So, what is “hardening” exactly?

Hardening is the process of limiting the attack surface of your application and the supporting services. If you want to learn more about what an attack surface is, OWASP have some great resources.

The vast majority of websites are hackable with enough resources and attacks can come in many forms. This post will cover the basics of protecting your server from known vulnerabilities within NGINX. If an exploit in software is discovered before the developers or security researchers find it, it is known as a “zero day vulnerability”. These are much harder to protect yourself from and so won’t be covered here.

Known vulnerabilities are much easier to protect yourself from, but surprisingly “44% of breaches comes from vulnerabilities which are two to four years old”[1]. We can minimise this risk by keeping software up to date and hiding the version numbers of software, such as NGINX.

Finding the version number

There are a number of ways you can find version numbers so we’re just going to look at curl in the command line of a *NIX environment (Mac OSX/Linux). Other methods you could use include sending HTTP requests to the website in something like Postman or by using a tool such as Wappalyzer, which is available as a browser extension for Chrome and Firefox.

curl --head

If we run a curl command with the head flag set, like the above, we will get the headers of the website in question, similar to the output below. In this case, if we look at the “Server”, section, we can see that the website is running NGINX version 1.1.9.

HTTP/1.1 200 OK
Content-Type: text/html; charset=UTF-8
Date: Fri, 16 Sep 2016 00:09:32 GMT
Server: nginx/1.1.19
Connection: keep-alive

What are the risks?

Now our attacker knows the version of NGINX, they can look through known vulnerabilities that they can use to cause denial of service or get access to potentially sensitive information.

If we look at the known vulnerabilities in this version, we can see the following potential medium severity risks.

  • Invalid pointer dereference in resolver
  • Use-after-free during CNAME response processing in resolver
  • Insufficient limits of CNAME resolution in resolver
  • SSL session reuse vulnerability
  • Request line parsing vulnerability
  • Memory disclosure with specially crafted HTTP backend responses

This gives the attacker a big head start for not a lot of work.

Thankfully, it is easy to remove the version number from being displayed.
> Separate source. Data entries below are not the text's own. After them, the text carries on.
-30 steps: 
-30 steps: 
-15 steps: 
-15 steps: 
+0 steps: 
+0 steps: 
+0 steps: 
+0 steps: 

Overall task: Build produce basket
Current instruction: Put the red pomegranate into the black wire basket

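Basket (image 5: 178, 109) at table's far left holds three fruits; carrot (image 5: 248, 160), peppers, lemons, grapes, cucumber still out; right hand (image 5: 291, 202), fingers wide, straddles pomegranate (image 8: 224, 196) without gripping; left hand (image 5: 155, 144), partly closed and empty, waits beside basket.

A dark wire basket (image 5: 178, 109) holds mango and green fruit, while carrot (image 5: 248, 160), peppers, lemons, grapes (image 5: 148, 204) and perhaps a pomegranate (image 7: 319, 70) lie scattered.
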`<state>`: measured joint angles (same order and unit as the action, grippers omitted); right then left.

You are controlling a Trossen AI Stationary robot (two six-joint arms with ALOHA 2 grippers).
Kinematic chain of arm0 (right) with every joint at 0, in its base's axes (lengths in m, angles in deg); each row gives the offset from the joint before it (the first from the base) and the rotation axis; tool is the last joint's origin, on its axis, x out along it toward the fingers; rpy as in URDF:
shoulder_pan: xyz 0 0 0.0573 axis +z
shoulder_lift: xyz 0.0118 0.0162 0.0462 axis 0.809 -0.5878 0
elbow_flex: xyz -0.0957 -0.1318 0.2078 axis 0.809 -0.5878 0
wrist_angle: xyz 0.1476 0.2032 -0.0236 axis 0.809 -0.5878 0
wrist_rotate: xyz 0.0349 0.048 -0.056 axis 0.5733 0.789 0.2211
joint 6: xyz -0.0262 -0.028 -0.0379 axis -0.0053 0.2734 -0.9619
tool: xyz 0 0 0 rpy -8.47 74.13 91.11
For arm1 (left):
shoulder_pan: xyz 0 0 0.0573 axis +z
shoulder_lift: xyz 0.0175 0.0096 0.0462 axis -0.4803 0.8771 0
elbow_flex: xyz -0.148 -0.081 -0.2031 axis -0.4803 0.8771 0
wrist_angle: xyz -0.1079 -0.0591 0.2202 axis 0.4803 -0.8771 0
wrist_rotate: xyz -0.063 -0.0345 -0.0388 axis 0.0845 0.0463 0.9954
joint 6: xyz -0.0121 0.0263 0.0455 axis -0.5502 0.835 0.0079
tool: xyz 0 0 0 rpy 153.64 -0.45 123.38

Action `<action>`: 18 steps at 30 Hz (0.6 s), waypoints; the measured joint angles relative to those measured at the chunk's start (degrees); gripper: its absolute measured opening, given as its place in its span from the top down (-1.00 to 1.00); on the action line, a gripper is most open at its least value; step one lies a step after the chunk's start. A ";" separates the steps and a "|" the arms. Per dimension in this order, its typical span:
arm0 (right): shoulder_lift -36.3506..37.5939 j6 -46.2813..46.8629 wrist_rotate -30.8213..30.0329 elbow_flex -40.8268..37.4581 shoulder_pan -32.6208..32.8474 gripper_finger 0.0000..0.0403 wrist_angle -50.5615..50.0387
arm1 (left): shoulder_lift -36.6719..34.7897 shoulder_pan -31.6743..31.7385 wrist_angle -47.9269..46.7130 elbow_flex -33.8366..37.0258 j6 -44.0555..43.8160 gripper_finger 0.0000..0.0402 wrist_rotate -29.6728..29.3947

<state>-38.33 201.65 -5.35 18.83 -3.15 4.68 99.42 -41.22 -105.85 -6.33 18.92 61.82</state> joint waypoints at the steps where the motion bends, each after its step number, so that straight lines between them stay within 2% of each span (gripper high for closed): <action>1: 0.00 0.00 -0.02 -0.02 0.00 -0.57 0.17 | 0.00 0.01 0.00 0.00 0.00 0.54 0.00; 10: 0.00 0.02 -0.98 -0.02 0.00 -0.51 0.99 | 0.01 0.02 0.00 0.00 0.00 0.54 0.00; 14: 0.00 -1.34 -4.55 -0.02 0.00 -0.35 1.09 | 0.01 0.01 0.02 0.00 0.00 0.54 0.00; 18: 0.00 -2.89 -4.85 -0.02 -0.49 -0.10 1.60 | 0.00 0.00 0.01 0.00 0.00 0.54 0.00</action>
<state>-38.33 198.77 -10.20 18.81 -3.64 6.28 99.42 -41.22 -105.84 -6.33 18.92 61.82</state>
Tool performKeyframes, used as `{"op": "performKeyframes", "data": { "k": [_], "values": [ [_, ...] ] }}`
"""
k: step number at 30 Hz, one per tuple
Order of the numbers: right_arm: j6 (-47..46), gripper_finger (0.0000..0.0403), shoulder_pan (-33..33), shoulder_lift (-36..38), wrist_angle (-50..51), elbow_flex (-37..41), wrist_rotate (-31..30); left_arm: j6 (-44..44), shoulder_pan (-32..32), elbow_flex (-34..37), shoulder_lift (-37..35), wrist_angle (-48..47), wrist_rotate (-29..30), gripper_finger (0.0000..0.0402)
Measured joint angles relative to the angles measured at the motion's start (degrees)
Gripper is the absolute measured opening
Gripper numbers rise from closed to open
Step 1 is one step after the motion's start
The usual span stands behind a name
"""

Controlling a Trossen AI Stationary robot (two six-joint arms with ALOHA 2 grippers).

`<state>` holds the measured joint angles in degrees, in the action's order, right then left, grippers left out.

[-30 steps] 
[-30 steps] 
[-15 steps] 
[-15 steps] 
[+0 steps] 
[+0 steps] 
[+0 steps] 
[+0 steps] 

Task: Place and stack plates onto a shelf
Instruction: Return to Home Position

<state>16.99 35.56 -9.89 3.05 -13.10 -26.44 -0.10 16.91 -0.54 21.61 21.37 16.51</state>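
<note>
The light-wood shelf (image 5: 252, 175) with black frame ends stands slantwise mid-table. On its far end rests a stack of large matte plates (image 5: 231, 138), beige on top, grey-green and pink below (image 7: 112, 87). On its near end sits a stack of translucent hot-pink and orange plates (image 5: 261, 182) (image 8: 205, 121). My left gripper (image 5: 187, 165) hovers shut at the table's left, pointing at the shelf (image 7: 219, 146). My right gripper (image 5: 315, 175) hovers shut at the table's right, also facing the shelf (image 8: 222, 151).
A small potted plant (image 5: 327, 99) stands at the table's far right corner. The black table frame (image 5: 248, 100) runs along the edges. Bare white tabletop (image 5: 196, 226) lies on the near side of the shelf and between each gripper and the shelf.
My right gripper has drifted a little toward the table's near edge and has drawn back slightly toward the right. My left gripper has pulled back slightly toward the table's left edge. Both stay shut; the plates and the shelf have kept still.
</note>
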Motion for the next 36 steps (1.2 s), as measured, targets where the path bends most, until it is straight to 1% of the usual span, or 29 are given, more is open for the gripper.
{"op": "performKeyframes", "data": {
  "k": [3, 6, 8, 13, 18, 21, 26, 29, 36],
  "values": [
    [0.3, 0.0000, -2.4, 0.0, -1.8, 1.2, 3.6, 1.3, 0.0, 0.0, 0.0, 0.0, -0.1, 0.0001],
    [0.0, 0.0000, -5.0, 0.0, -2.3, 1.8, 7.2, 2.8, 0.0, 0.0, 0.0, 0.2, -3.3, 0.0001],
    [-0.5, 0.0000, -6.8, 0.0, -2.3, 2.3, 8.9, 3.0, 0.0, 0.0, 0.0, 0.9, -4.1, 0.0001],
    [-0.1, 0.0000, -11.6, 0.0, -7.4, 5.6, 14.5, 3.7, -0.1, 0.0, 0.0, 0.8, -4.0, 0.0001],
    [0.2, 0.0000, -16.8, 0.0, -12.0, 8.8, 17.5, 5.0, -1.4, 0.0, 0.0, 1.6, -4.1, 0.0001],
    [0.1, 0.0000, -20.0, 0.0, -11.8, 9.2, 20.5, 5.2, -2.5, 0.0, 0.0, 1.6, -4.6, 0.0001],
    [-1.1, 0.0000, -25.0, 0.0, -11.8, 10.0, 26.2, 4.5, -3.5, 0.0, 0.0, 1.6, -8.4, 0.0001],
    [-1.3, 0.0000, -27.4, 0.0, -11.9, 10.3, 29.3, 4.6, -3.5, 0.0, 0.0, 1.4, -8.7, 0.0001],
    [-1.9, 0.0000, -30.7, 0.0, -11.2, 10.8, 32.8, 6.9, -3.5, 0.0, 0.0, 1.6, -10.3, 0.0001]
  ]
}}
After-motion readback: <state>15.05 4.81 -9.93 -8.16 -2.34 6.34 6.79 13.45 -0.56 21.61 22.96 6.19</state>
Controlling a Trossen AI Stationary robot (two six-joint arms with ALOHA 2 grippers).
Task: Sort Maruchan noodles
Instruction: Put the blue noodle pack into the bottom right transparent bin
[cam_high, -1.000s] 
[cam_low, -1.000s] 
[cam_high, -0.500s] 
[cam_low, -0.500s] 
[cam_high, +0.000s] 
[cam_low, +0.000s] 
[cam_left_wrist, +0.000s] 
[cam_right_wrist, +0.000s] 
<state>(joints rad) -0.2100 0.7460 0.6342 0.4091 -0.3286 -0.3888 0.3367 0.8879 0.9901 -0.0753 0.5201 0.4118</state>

All we need to do it set “server_tokens” to off in the nginx config.

# /etc/nginx/nginx.conf

http {
    # Your existing content here
    server_tokens off;

Note, you’ll also need to restart NGINX before the changes come into effect.

Now, if we run our curl command again, we’ll see that the version number has disappeared from the headers. Removing the “nginx” server name is also possible, but it is a bit harder and requires changing some code and recompiling NGINX from source.

HTTP/1.1 200 OK
Content-Type: text/html; charset=UTF-8
Date: Fri, 16 Sep 2016 00:09:39 GMT
Server: nginx
Connection: keep-alive

We’ve made a good start here and for a small effort on our part, we’ve made this method of attack quite a bit harder. However, all we are providing here is security by obscurity, which is security in its weakest form. If your site is being targeted, the attacker might wait until a vulnerability has been published and immediately attack, so it is still important to update software as soon as security patches become available.